In fairness to the Palestinian Authority, they’re very clear on their vision – they still want two states. But for those who reject the two-state solution, saying you want one state is not enough. What happens with the process of decolonization? Where do Israelis fit in the future? When Palestinians endorsed a truncated state in 1987, it was a revolutionary turn for the national liberation movement. Its original enthusiasts, including Mahmoud Darwish, Edward Said, and many others, did not imagine it would become so perverted as it has under the aegis of Oslo. The same risks are possible in the case of a one-state solution: It can be equally perverted to reify Jewish-Zionist settler sovereignty and the subjugation of Palestinians. Because a two-state solution is much simpler, in our imaginations it seems easier to achieve, but in fact both are equally formidable and both cannot be accomplished without a decolonization process.
You end the book with potential visions for the future. What do these involve?
Imagine Palestinian refugees have returned. Now let us use that as a way to envision the future. Instead of demanding the right of return as the optimal outcome, we must ask how return opens possibility and opportunity. How does it function as a prerequisite element for a solution rather than as a conclusion?

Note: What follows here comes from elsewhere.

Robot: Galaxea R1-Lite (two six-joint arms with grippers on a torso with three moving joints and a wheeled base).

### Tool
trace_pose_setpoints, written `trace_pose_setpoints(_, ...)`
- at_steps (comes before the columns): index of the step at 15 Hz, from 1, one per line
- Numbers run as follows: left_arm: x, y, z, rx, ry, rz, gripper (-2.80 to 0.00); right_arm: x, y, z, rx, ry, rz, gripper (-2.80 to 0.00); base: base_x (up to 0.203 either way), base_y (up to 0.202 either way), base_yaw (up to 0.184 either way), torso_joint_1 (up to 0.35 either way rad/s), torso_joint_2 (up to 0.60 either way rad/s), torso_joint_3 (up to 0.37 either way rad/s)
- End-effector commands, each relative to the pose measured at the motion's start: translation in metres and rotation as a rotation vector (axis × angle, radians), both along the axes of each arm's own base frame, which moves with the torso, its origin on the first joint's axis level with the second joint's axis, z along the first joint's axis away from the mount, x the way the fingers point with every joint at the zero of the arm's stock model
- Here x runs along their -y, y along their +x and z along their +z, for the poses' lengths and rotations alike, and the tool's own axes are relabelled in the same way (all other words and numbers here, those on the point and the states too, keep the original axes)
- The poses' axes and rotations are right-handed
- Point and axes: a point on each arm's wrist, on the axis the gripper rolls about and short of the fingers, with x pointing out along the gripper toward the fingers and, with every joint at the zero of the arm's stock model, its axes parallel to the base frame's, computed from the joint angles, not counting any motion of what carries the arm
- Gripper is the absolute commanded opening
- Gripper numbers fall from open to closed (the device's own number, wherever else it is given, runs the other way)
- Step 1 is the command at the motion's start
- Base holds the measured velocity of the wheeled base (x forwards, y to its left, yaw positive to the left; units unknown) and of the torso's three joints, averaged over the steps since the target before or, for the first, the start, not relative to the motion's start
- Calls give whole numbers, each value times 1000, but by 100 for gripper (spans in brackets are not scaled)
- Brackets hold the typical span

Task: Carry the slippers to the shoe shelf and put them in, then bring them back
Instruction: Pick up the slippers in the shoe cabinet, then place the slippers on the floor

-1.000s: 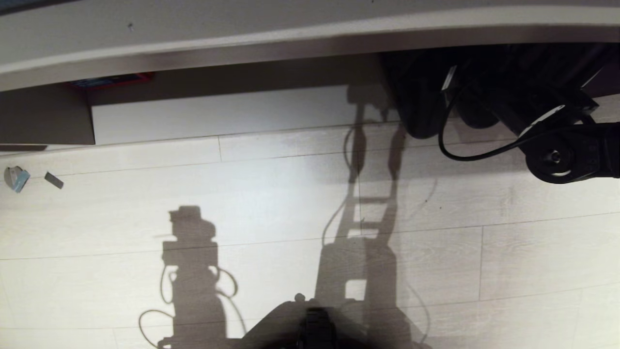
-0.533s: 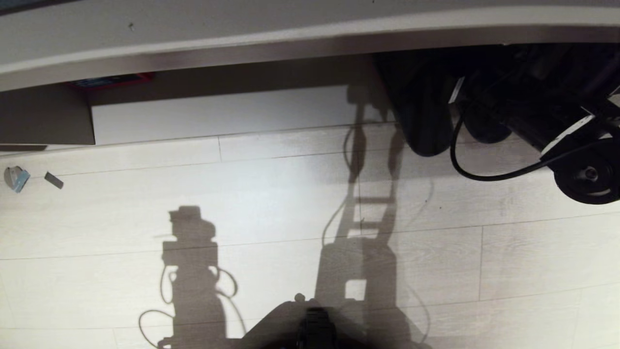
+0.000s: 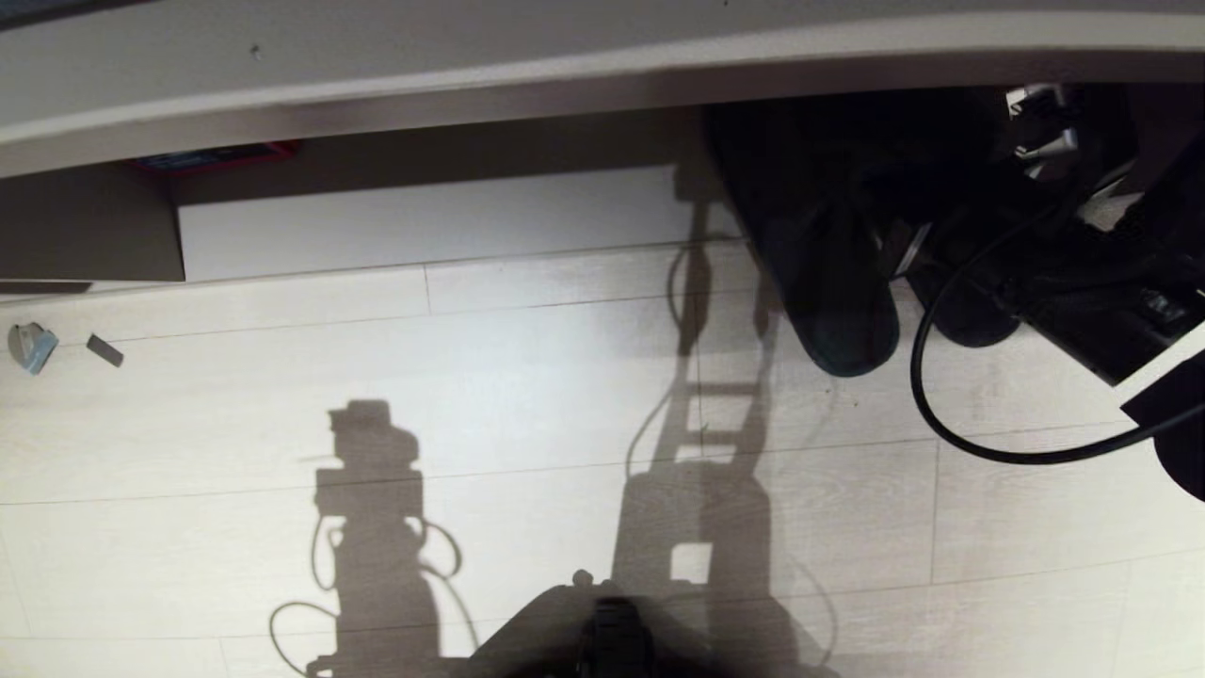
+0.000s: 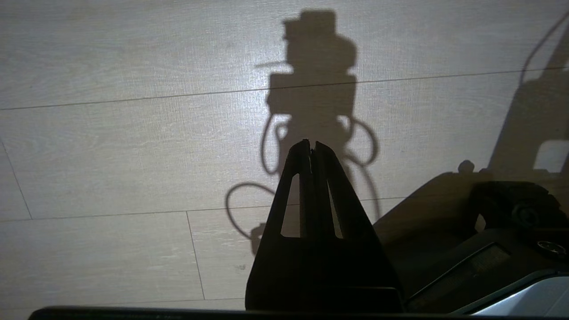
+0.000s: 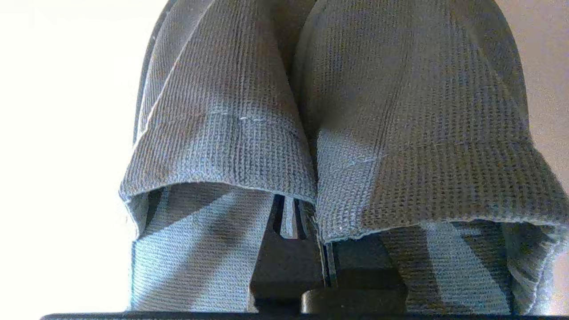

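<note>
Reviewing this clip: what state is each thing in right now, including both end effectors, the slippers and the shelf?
Slippers: pinched together as a pair, hanging partly out of the shelf mouth.
Right end effector: shut on the slippers.
Left end effector: shut, empty, above bare floor.
Shoe shelf: open-fronted, its visible pale bottom board bare.

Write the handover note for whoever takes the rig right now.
Right hand: shut on the slippers, both pinched side by side.
Left hand: shut, empty, parked over the floor.
Slippers: toes out over the floor, heels at the shelf mouth on its right side.
Done: grip on the pair secured.
Left: from these views it is unclear whether they are going in or coming out; finish that leg, then set them down.
</note>
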Motion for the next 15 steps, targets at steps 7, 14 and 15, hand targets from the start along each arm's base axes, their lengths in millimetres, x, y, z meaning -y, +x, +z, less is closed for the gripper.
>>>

This leads me to consider: How could this help transform Israel into a state that is part of the Middle East, rather than a satellite state for settlers that happens to be in the Middle East. This might sound like blasphemy, but I engage in this thought exercise to imagine how it is that Palestine can be a site of belonging for all. Consider that a major part of Jewish-Israeli society is also Arab. They’re from places like Iraq and Syria and Morocco and Algeria, and they are severely oppressed within Israel because Israel was, and remains, a white supremacist project. Arab Jews have had to negate their Arab identity in order to make the white supremacist project succeed. We Palestinians need to be able to offer a future for Jewish Israelis that’s better than what Israel is offering them right now. It’s scary, as it’s easier to highlight what’s wrong with Israel and its relationship with the United States. But what is it that we can envision that offers an optimal future?

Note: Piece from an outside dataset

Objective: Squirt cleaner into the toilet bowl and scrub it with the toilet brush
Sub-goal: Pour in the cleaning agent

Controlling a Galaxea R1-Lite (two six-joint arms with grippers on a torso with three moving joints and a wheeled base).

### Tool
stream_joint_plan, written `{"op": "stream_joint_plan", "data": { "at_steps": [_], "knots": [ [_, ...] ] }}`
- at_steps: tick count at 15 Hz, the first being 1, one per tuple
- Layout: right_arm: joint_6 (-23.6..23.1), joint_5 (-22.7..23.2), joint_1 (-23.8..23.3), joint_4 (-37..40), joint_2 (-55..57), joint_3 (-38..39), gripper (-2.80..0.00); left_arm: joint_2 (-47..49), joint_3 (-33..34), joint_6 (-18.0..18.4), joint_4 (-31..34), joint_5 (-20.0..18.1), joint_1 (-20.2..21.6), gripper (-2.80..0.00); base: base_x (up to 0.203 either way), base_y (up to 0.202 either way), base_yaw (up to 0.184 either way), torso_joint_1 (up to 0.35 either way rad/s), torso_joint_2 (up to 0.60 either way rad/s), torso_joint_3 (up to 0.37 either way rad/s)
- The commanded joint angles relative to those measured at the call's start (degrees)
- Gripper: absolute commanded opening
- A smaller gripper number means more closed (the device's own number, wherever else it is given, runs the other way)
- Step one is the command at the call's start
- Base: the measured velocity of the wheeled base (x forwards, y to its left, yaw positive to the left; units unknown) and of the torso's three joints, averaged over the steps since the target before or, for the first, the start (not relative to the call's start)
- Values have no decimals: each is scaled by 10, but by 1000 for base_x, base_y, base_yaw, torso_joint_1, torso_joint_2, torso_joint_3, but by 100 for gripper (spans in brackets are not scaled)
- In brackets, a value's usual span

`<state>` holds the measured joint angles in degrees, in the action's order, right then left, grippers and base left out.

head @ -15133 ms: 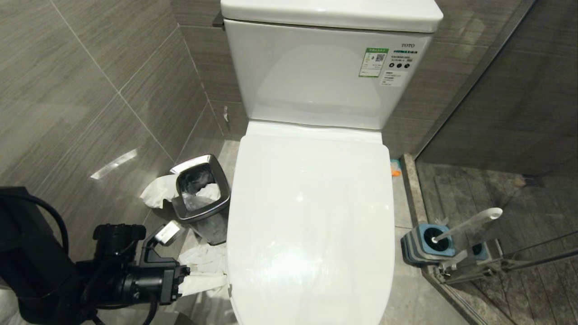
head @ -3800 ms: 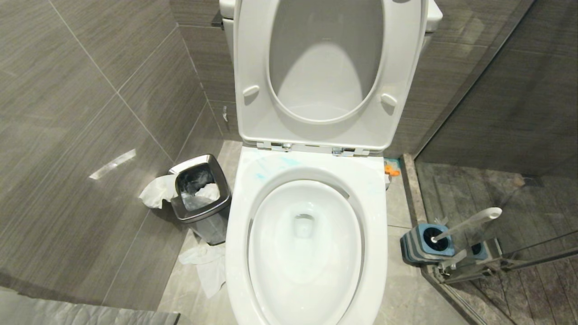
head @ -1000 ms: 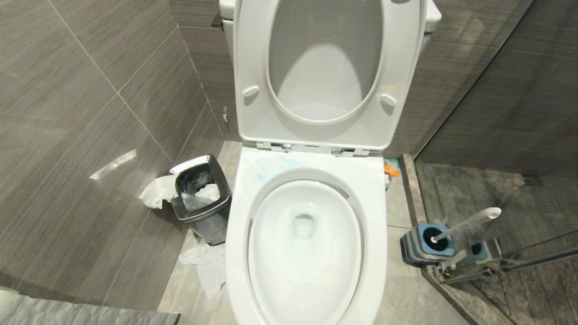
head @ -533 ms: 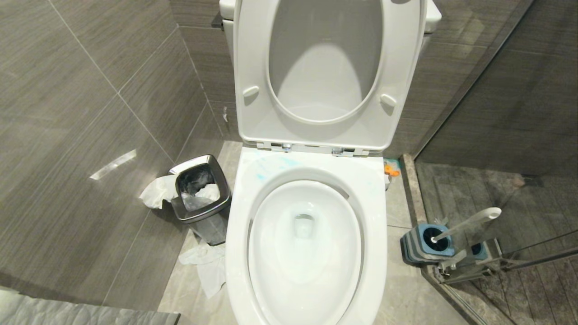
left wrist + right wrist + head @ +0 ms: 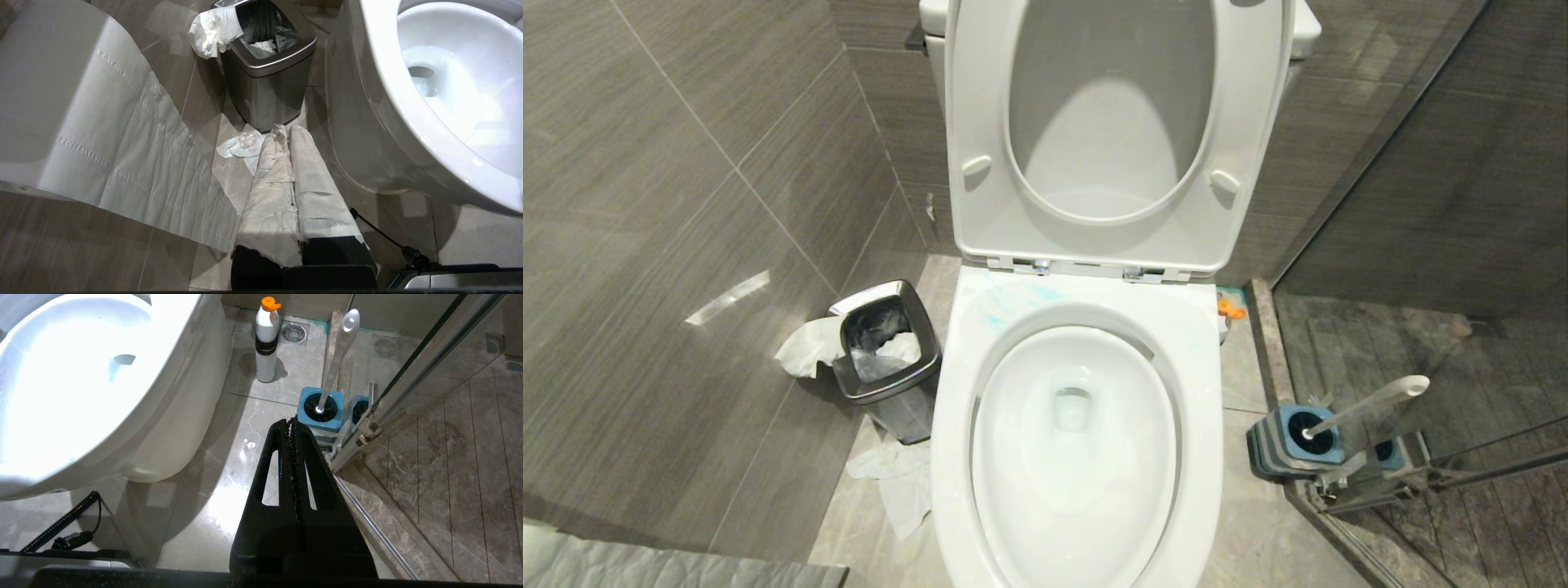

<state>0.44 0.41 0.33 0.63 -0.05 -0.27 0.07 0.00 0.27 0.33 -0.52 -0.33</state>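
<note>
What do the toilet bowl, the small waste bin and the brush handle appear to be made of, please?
Toilet bowl: glossy white ceramic, judging by sharp highlights. Waste bin: brushed steel, probably, given its grey metallic sheen. Brush handle: likely smooth pale plastic, though the look leaves that open.

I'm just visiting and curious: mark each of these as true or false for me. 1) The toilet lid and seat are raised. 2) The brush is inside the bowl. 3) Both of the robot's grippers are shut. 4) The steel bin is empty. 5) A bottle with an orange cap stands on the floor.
1) True: the white lid and seat stand upright over the glossy white ceramic toilet bowl.
2) False: the pale-handled toilet brush sits in its square blue holder on the floor.
3) True: the left gripper and right gripper are shut.
4) False: the small steel square waste bin holds crumpled paper.
5) True: the white bottle stands beside the toilet.
</note>
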Motion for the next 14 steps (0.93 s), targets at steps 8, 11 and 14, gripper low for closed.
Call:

This is not about normalizing Israel. Israel is a settler-colony predicated on Palestinian elimination, and this should not be normalized. But the colonial establishment structuring native-settler relations can, and should be, transformed in a process of decolonization. This is also about recognizing the rich ethnic, religious, and linguistic diversity of the Arab world. We have always been diverse – Christian, Jewish, Muslim – but as Ussama Makdisi has pointed out, statist-led political interventions, not least of which is Zionism, have been the most significant sectarian drivers in the Middle East. We are not in inter-communal conflict because we are different, but because colonial powers and states have made those differences politically significant. How do we overcome those divisions? How do we begin to rehabilitate and envision a future of not just where Palestinians belong, but where Arab Jews belong as well? This is meant to be an invitation to imagine a future rather than long for the past.
We must drop the framework of sovereignty and adopt a framework of belonging. We can all belong, but there is a limit to how many of us can control and govern. This is radical dreaming and imagination. Even if I haven’t come up with the right formula, at least let me come up with something that inspires you to exercise your radical imagination, too.